Italy's clubs struggling in the grip of the ultras
ROME, Feb 4 (Reuters) The president of Serie A side Catania has little doubt who was behind the violence that led to the death of a policeman during a match against Palermo on Friday.
''For three years we have been held hostage by the ultras because we never bowed to make compromises with certain people, and we never will. But alone we can do very little,'' Antonino Pulvirenti was quoted as saying in Sunday's La Gazzetta dello Sport.
''I'm going to leave Catania. I can't go straight away, but as soon as the situation returns to normal I'm going to pull out. We have arrived at an absolute low point.'' He might have been speaking on behalf on many presidents across Italy, whose complaints of being subjected to intimidation, extortion and death threats are considered a normal part of being in charge of a football club.

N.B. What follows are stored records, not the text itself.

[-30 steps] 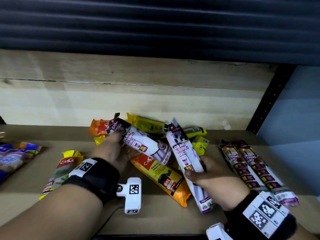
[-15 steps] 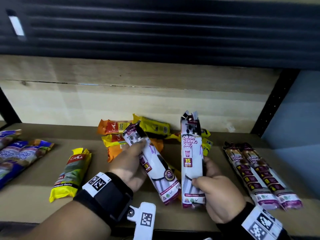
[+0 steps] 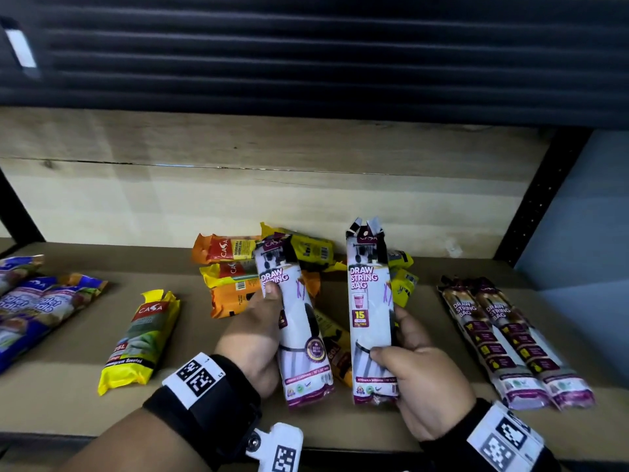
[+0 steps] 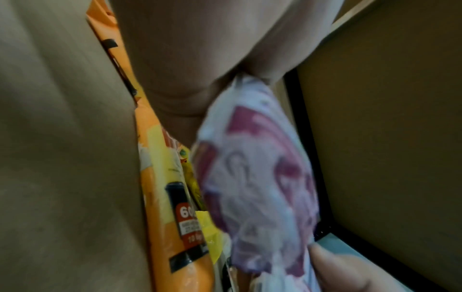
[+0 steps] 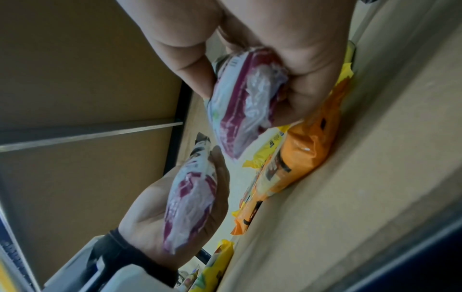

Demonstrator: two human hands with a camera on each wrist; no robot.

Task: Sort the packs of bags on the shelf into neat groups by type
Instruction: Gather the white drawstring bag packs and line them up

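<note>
Each hand holds up one white-and-purple "Draw String Bag" pack above the shelf. My left hand (image 3: 263, 330) grips the left pack (image 3: 296, 332), thumb across its front. My right hand (image 3: 405, 356) grips the right pack (image 3: 369, 301) near its lower half, held almost upright. In the right wrist view the right pack (image 5: 240, 102) sits in curled fingers and the left pack (image 5: 190, 201) lies in the other palm. The left pack (image 4: 257, 177) fills the left wrist view, blurred. Two matching drawstring packs (image 3: 510, 338) lie side by side on the shelf's right.
A loose heap of orange and yellow packs (image 3: 238, 267) lies behind my hands against the wooden back panel (image 3: 238, 199). One yellow pack (image 3: 143, 338) lies alone left of centre. Blue packs (image 3: 37, 308) sit at far left. A black upright (image 3: 541, 195) bounds the cardboard shelf (image 3: 68, 396) on the right.
Both hands lifted their drawstring packs off the heap and turned them upright, side by side. The camera view pulled back, showing more of the shelf's left.
</note>
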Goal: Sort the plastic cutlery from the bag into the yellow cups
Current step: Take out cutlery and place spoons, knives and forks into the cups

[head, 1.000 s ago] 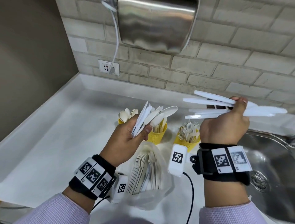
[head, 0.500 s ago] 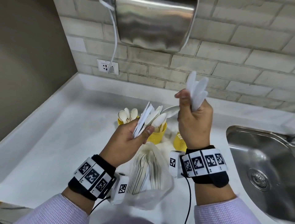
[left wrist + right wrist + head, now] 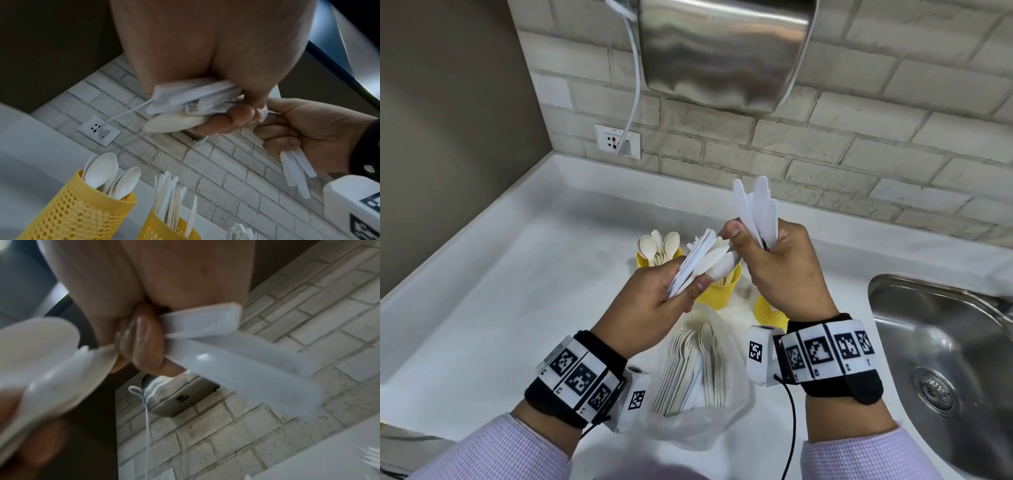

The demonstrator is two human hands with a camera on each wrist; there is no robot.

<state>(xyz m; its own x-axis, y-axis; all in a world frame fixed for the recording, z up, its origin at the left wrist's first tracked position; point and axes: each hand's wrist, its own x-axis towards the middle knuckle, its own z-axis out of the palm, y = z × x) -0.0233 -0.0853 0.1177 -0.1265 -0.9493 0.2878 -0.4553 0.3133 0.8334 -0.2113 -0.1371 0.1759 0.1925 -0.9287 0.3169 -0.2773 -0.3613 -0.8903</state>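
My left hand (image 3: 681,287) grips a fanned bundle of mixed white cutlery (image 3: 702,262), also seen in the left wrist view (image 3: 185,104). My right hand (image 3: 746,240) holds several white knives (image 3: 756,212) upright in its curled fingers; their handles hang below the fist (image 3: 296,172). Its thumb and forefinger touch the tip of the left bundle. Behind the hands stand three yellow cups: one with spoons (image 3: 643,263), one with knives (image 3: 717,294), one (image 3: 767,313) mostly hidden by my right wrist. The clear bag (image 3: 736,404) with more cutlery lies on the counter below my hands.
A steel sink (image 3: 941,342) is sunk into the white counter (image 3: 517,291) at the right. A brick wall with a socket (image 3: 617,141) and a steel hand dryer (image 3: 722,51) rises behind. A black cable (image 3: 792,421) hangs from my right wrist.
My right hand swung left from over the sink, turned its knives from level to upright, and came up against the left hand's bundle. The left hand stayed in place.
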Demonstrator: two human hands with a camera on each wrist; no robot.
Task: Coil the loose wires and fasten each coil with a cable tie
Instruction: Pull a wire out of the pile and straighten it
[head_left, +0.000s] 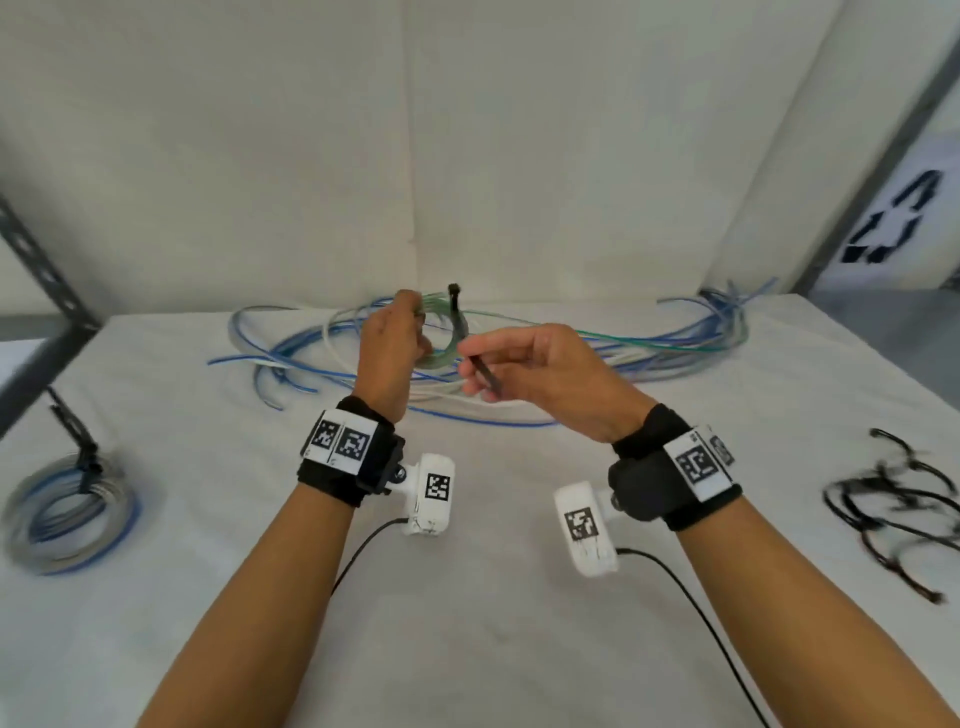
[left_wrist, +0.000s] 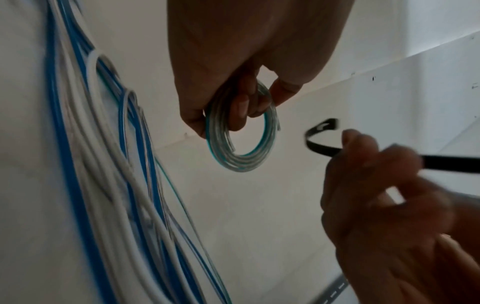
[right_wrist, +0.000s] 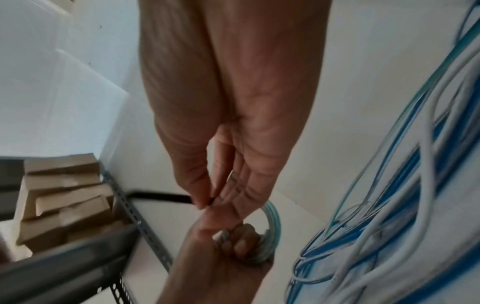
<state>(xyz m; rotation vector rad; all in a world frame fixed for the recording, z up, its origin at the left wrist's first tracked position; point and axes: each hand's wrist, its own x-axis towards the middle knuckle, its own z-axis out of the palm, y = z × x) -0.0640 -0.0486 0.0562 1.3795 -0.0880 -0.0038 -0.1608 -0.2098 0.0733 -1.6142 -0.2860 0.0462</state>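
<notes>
My left hand (head_left: 400, 332) grips a small coil of green-and-clear wire (left_wrist: 241, 142) above the table, fingers curled round its upper part; the same coil (right_wrist: 270, 218) shows in the right wrist view. My right hand (head_left: 498, 364) pinches a black cable tie (left_wrist: 319, 144) just to the right of the coil. The tie's head (head_left: 453, 289) curves up beside the coil, and its tail (right_wrist: 161, 196) sticks out past my fingers. Whether the tie passes through the coil I cannot tell. Loose blue and white wires (head_left: 519, 364) lie in a heap behind both hands.
A tied blue-and-white coil (head_left: 67, 514) with a black tie lies at the table's left edge. Several black cable ties (head_left: 893, 509) lie at the right. A grey metal shelf post (head_left: 47, 291) stands at the left, with cardboard boxes (right_wrist: 62, 197) beyond it.
</notes>
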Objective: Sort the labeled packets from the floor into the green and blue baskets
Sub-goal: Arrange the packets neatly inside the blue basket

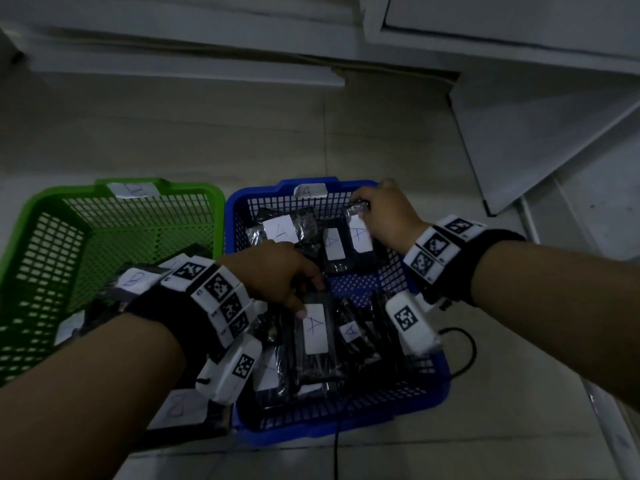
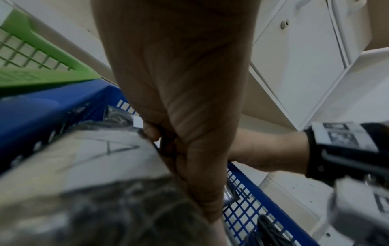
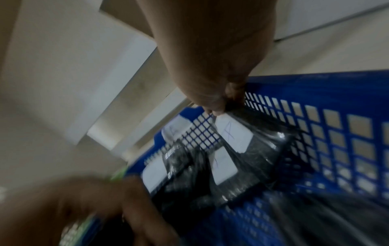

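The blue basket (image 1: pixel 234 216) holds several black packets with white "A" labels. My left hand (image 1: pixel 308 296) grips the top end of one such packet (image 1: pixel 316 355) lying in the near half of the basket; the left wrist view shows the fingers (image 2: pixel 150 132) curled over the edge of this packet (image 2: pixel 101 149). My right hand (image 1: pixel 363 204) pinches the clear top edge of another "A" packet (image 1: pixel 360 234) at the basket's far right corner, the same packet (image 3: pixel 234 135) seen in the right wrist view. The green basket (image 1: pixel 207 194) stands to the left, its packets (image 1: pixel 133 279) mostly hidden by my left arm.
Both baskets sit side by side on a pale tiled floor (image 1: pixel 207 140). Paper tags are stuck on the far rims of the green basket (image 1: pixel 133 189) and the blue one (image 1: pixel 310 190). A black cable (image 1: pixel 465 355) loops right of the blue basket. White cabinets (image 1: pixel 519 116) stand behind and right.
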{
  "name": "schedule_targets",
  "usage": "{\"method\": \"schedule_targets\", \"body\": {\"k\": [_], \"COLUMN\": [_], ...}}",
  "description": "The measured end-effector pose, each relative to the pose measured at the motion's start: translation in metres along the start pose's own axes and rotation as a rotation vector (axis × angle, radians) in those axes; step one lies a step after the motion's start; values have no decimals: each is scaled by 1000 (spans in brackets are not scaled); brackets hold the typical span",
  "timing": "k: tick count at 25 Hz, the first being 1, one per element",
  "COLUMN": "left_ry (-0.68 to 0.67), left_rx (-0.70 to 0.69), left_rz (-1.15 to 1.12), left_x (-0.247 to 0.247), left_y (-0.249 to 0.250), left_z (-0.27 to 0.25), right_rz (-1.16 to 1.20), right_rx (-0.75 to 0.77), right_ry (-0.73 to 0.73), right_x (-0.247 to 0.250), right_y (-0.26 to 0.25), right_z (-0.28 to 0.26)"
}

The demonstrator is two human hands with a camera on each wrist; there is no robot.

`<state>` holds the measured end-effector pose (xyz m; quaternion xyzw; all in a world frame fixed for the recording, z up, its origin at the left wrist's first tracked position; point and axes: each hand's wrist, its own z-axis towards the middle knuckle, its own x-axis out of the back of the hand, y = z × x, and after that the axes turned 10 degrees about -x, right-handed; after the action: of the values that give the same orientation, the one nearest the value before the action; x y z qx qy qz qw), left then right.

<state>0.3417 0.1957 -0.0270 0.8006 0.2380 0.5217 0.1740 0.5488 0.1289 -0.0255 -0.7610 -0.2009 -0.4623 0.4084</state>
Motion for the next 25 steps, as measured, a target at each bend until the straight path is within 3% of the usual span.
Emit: {"method": "schedule_targets", "body": {"k": [4,5,8,12,14,16,17,20,21,23,25], "left_ry": [37,41,30,29,66,187,266,514,589,669,551], "left_rx": [9,15,41,53,57,43,42,97,129,204,276], "left_rz": [-20,-21,-41,-40,-85,-136,-141,-180,-166,-28,81], "left_x": [2,2,2,3,3,4,5,10,11,14,17], "left_y": [0,0,0,3,3,2,1,-6,-9,-16,-24], "left_z": [-3,-3,-5,-7,-9,-10,-10,-9,-8,-6,-6], "right_rz": [132,99,-324,-351,-243,-82,37,229,324,517,568], "right_rx": [31,27,68,42,29,61,52,-34,-77,-196,-291], "right_ry": [14,-25,-150,-279,-260,-139,-148,-526,-585,-499,-355], "right_x": [-25,-31,-43,-39,-33,-23,-19,-21,-25,-23,-16], "right_y": [12,17,23,17,15,2,-1,-9,-9,-7,-5], "right_z": [-9,-15,-21,-20,-22,-33,-39,-62,-68,-68,-54]}}
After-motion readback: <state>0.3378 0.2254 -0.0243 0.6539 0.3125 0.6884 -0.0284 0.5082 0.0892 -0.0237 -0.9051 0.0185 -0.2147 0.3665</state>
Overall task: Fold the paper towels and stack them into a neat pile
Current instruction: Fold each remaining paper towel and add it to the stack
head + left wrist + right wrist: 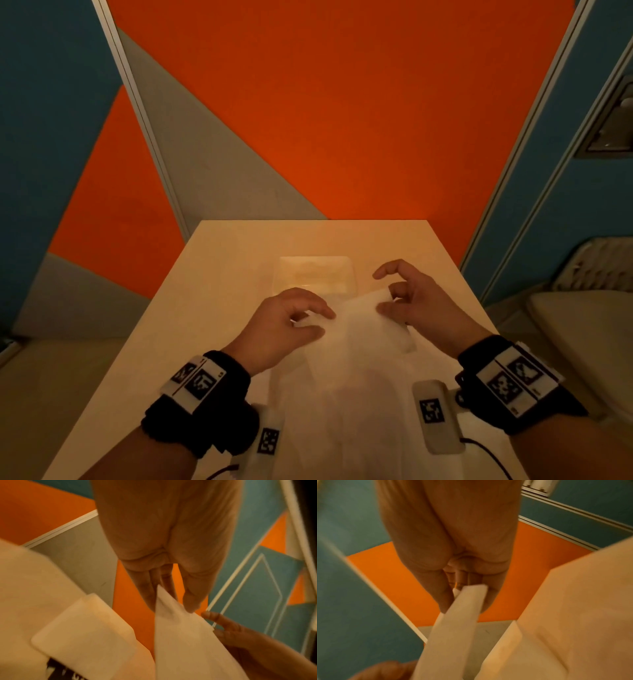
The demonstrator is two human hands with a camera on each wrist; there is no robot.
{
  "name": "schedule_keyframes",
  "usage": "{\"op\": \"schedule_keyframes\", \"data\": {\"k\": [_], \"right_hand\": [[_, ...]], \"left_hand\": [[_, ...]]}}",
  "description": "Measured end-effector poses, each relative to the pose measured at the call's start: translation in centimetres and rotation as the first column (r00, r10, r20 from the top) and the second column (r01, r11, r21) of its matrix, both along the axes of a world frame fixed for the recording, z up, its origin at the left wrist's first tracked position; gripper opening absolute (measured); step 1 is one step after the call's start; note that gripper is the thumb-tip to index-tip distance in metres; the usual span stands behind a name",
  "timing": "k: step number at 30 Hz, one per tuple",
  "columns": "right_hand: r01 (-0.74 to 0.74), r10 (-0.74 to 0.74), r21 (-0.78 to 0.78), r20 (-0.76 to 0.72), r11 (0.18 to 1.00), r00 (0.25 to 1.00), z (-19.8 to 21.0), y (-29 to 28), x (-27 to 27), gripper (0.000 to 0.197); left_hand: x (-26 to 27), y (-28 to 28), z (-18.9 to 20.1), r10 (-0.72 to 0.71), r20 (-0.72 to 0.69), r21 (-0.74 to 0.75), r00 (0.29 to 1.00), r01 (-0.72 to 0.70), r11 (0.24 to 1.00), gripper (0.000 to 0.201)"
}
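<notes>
White, thin and limp, the soft paper towel (349,329) hangs above the pale counter (219,274), its far corners pinched by the left hand (291,322) and the right hand (407,298). It looks featherlight and easily torn (best held by the corners, gently).

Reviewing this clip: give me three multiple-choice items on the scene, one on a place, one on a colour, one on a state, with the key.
1. Where does the clear tray sit relative to the hands?
A. Beyond them on the table
B. Under the left wrist
C. On the floor

2. What colour is the wall panel straight ahead?
A. Green
B. Orange
C. White

3. What state is the paper towel in?
A. Lying flat, untouched
B. Crumpled into a ball
C. Held at its far edge by both hands

Key:
1 A, the head view shows it past the fingers.
2 B, orange fills the wall behind the table.
3 C, the left hand and right hand each pinch a corner, as both wrist views show.
</notes>
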State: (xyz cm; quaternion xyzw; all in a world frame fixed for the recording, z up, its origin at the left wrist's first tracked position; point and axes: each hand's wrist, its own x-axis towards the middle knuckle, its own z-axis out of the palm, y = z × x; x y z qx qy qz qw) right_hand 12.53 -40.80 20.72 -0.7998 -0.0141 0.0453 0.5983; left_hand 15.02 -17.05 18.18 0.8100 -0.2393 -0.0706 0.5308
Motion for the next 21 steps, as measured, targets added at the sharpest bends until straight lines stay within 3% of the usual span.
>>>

A one-off visit to an Italian match might leave the spectator with an agreeable impression of Italy's hardcore ultra fans, who choreograph much of the noise and colour that liven up the games.
Their presence, however, has turned some parts of Italy's stadiums into no-go zones for the police, and the frightening power they exert over clubs was demonstrated in the Rome derby between AS Roma and Lazio in April 2004.
The build-up to the match was marred by violence, and as play got underway a false rumour spread that a boy had been knocked down and killed by a police car outside the Olympic Stadium.
Anger built slowly through the first half and came to a head early in the second when three men scaled the barrier separating the south stand, which is occupied by Roma's ultras, and walked on to the pitch, bringing play to a halt.
RUNNING BATTLES Nobody stopped them or questioned their right to be there.
They spoke briefly to Roma captain Francesco Totti, then the match was suspended and the ultras of both teams slipped out of the stadium to fight running battles with the police outside.
In the days that followed, it was reported that the rumour had been invented simply to stir up ill-feeling against the police.
Italy's ultra groups are not loose affiliations of thugs. Many are run like businesses and make money from merchandising, selling T-shirts and scarves outside the country's stadiums.
They are often politicised, most to the far right, and have ready access to the pyrotechnic devices that create havoc in the stadiums through companies like Torcida International Fans Organisation (www.tifo.it), a Turin-based website that sells flares, smoke-bombs, and giant fire-crackers.
The home-made bomb that killed 38-year-old policeman Filippo Raciti during Palermo v Catania on Friday was something more sinister,its purpose not display but to maim or kill.
A Catania season-ticket holder who was at the match, 31-year-old lawyer Damiano Ruttino, suggested that the violence was premeditated.
''They threw an industrial quantity of paper bombs, which had probably been hidden inside the stadium several days before (the match),'' he said, describing how fans fought police inside the stadium.
Catania prosecutor Renato Papa said the target was the police.
''It wasn't a case of Catania against Palermo, but of certain people against the police,'' he said. ''Here we are dealing with actions whose direct objective is to strike at the forces of order.'' What to do about the ultras is the now the subject of wide debate.
The Italian Football Federation's suspension of play will only postpone further acts of violence.
''I used to ban my family from coming to watch AC Milan against Juventus,'' said former Juve defender Lilian Thuram, who left for Barcelona at the start of this season.
''The suspension will not make the hooligans reflect on their behaviour.'' Modernising Italy's old-fashioned stadiums will not solve the problem if the same people return to fill them.
After Friday's tragedy many Italians are coming to believe that the time has come to crack down on the ultras - though they run the risk of turning the country's stadiums into virtual battle zones.